EXCERPTED RECORDS Start Marker

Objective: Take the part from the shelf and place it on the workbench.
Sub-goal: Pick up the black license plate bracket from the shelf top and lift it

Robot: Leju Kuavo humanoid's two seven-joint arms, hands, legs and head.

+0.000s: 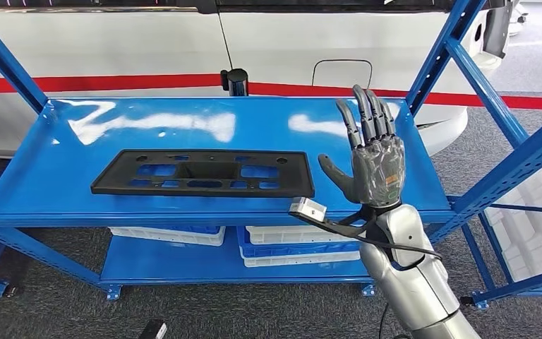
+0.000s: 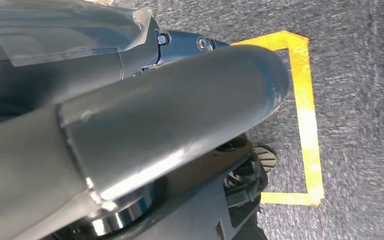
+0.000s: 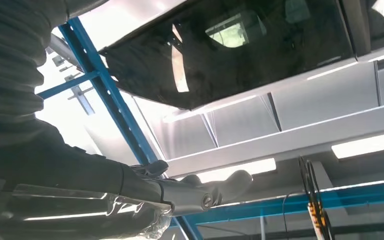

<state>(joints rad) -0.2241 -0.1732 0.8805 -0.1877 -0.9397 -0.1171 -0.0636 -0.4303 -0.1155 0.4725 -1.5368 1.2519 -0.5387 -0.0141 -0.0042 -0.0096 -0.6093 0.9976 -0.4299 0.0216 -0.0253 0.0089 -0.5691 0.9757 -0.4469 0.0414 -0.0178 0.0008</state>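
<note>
A flat black plastic part [image 1: 205, 174] with several cut-outs lies on the blue shelf [image 1: 77, 159], left of centre. My right hand [image 1: 370, 159] is raised above the shelf's right side, palm up, fingers straight and spread, thumb out toward the part. It holds nothing and stands a short way to the right of the part's end. In the right wrist view the right hand [image 3: 80, 195] points up toward the ceiling past a blue shelf post [image 3: 115, 105]. The left wrist view looks down at the grey floor [image 2: 360, 75].
White and blue bins [image 1: 296, 244] sit on the lower shelf. Blue uprights [image 1: 444, 49] frame the shelf at both sides. A white vehicle body with a red stripe [image 1: 113, 83] stands behind. Yellow tape [image 2: 305, 110] marks the floor.
</note>
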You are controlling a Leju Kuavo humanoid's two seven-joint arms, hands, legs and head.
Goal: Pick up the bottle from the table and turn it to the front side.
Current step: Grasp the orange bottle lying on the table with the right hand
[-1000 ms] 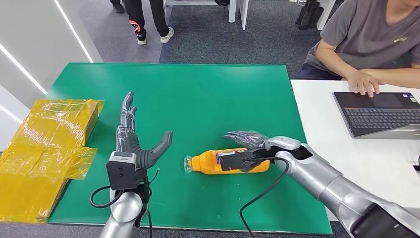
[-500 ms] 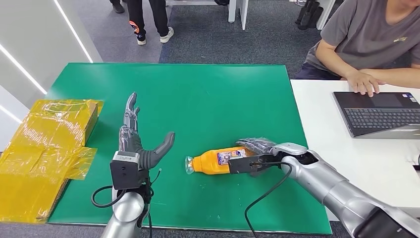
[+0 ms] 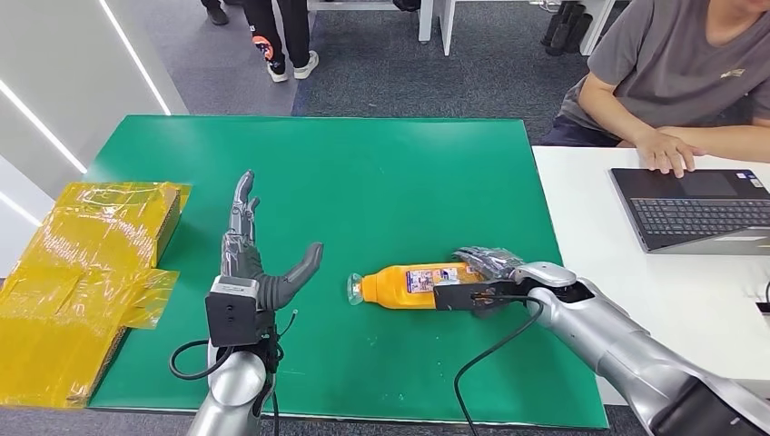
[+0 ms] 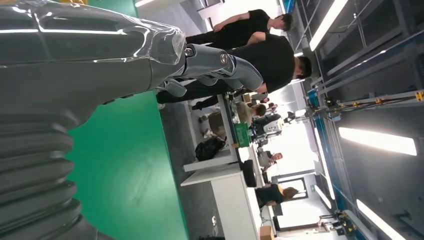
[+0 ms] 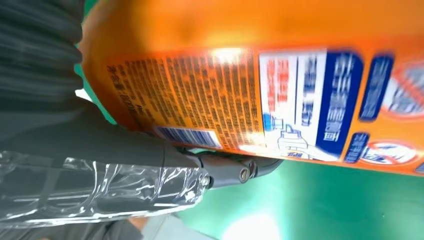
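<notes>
Gripping orange bottle (image 3: 410,286), right hand (image 3: 479,277); label print blurred, barcode visible.

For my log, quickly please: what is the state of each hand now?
Left hand: open, fingers spread, holding nothing, over the green table.
Right hand: closed around the base end of the orange bottle, holding it.

The right hand (image 3: 481,277) grips the bottle (image 3: 409,283) by its base, fingers wrapped over it, arm entering from 4 o'clock. The left hand (image 3: 254,254) rests flat, fingers spread toward 12 o'clock.
</notes>
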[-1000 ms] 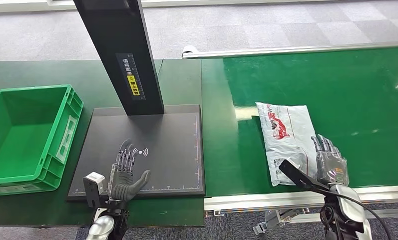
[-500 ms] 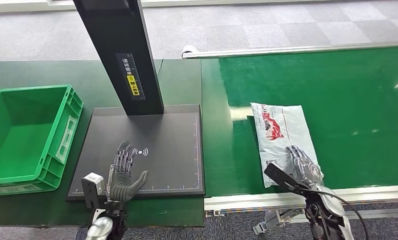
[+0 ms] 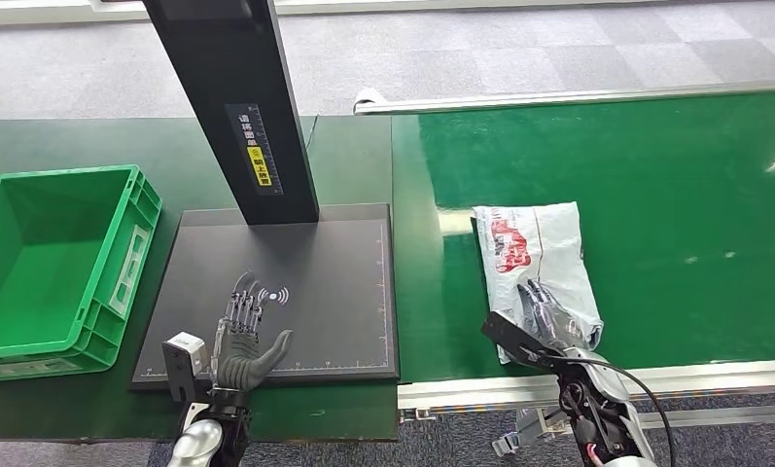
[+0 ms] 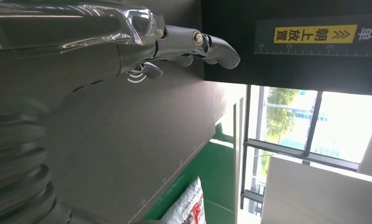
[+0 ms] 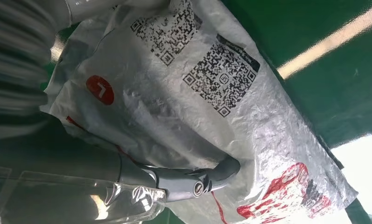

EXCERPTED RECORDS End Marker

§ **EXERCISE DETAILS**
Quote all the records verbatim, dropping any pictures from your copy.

§ **OUTPUT FOR THIS EXERCISE**
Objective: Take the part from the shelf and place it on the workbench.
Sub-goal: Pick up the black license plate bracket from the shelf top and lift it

Robot: Leju Kuavo humanoid's two seven-joint arms, hands, legs and head.

+0.000s: 
+0.000s: 
+0.000s: 

<state>(joints rad) -0.2241 -0.1732 0.8805 -0.1877 -0.9397 -0.1171 -0.0636 -0.4303 -0.1155 0.4725 -1.5368 1.2519 -0.5387 -0.0141 -0.0042 -0.0096 -0.6093 0.9976 -0.4299 0.0216 -0.0253 0.0089 -0.5691 0.9757 -0.4469 0.0414 -0.0178 0.0008</state>
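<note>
A flat black plastic part [image 1: 205, 174] with several cut-outs lies on the blue shelf [image 1: 77, 159], left of centre. My right hand [image 1: 370, 159] is raised above the shelf's right side, palm up, fingers straight and spread, thumb out toward the part. It holds nothing and stands a short way to the right of the part's end. In the right wrist view the right hand [image 3: 80, 195] points up toward the ceiling past a blue shelf post [image 3: 115, 105]. The left wrist view looks down at the grey floor [image 2: 360, 75].
White and blue bins [image 1: 296, 244] sit on the lower shelf. Blue uprights [image 1: 444, 49] frame the shelf at both sides. A white vehicle body with a red stripe [image 1: 113, 83] stands behind. Yellow tape [image 2: 305, 110] marks the floor.
</note>
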You are controlling a Leju Kuavo humanoid's two seven-joint arms, hands, legs and head.
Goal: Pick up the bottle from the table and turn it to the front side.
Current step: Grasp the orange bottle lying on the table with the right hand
[-1000 ms] 
[-500 ms] 
[+0 ms] 
[+0 ms] 
[+0 ms] 
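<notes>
Gripping orange bottle (image 3: 410,286), right hand (image 3: 479,277); label print blurred, barcode visible.

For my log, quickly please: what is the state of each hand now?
Left hand: open, fingers spread, holding nothing, over the green table.
Right hand: closed around the base end of the orange bottle, holding it.

The right hand (image 3: 481,277) grips the bottle (image 3: 409,283) by its base, fingers wrapped over it, arm entering from 4 o'clock. The left hand (image 3: 254,254) rests flat, fingers spread toward 12 o'clock.
</notes>
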[-1000 ms] 
[-500 ms] 
[+0 ms] 
[+0 ms] 
[+0 ms] 

This exercise is finished.